Disclaimer: Naruto no me pertenece, es de Masashi Kishimoto.

Advertencia: BL.


Se quería dormir un día entero, quizás una semana. Estaba cansado, los párpados fatigados se cerraban ocultando sus ojos rojos; pero no podía descansar. El cielo negro, las estrellas y el infinito universo se tragaban cada pizca de sueño. Lo añoraba cada vez que se detenían y el campamento se quedaba en silencio, cada que las mariposas batían sus alas por los campos de flores, cada que el recuerdo se ceñía a su mente y le mostraba su sonrisa como una tortura.

Se dormiría un mes, a lo mejor un año. No ver más los árboles imponentes del bosque, no escuchar el traqueteo constante de las piedras que el río arrastraba con fuerza. Dejar de oler la tierra mojada, de sentir el calor del sol abrigándolo de repente por las mañanas luego de bañarse. Daría todo por dormir —si acaso no un año— un lustro, y con suerte, una década.

Ya no disfrutaba como antes de la montaña, ni del ejercicio que suponía entrenar cada mañana para volverse más fuerte.
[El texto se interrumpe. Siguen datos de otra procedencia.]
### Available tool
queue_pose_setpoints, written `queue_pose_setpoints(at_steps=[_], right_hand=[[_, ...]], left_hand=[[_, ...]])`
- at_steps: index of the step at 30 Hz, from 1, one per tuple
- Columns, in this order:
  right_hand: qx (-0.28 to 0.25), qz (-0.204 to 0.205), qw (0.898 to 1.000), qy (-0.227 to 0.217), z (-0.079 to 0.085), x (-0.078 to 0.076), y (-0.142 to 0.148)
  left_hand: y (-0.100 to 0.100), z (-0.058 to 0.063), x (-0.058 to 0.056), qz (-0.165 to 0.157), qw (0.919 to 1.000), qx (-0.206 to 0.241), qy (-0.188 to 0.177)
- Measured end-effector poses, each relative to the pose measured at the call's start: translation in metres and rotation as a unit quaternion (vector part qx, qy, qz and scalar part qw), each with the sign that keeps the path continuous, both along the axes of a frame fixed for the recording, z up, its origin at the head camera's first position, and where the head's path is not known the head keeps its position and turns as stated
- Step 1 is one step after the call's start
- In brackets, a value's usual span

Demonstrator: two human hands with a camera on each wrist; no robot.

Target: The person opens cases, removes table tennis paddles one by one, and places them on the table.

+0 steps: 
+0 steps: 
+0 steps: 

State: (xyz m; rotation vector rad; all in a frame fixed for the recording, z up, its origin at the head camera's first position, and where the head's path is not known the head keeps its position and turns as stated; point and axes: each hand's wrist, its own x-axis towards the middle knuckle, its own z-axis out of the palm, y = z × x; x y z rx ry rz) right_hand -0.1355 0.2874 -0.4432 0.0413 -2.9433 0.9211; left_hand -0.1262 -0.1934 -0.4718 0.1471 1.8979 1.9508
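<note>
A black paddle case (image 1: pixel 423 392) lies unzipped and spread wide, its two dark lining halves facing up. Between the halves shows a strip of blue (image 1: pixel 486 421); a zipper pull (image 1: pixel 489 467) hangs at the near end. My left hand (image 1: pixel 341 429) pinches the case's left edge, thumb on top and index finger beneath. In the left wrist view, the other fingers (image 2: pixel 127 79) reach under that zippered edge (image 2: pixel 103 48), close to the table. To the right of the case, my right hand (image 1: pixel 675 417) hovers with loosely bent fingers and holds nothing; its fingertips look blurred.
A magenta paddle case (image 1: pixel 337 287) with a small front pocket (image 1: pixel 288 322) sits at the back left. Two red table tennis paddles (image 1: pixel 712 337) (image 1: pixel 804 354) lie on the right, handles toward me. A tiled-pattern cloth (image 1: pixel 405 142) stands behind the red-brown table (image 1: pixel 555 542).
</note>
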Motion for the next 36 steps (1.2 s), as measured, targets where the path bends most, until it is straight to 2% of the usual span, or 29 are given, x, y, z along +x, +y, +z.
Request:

La tortura continuaba, la sonrisa, la risa, la postura despreocupada, sus ojos amables y los dedos largos que acariciaban con amabilidad y golpeaban con fuerza. Ahí estaba, de repente, entre la guerra y el carmín, con el olor a sangre y a humo, su recuerdo que aparecía otra vez y él no podía alejarlo, como si fuera un espectro que lo perseguía ahí donde estuviera.

Dormiría, hasta un siglo entero, con tal de dejar de extrañarlo, de obviar su ausencia que quemaba tanto como las flamas bravas de una batalla desoladora en medio del infierno. La falta de su voz era una canción de martirio; cualquier cosa que fuera como él, o que por el contrario no se le pareciera en nada, le hería a nivel personal. Y el sueño se marchaba cada vez que lo pedía — muchas veces a gritos— entre la lucha y la noche cuando nadie lo miraba y se quedaba observando el cinturón de Orión en busca de lo que perdió y que nunca tuvo.

Dormiría un milenio, dormiría acaso más, si Hashirama estuviera con él y le pudiera cantar, como cuando hacía antes y él avergonzado le pedía que se callara —aunque no quisiera— con la ingenuidad del que cree que sólo así dejaría de sentir el corazón yendo a galope y la ardiente sangre quemándole las mejillas. Dormiría si pudiera, pero acaso era su deber estar despierto a todas horas, seguir escuchando su voz en los ríos o su risa en el canto de las aves. Y entonces, solo en medio de la luz que le daban las estrellas —y que lo cegaba más que la oscuridad— extrañarlo como nunca, sabiendo que otra noche pasaría sin descansar a su lado, como siempre.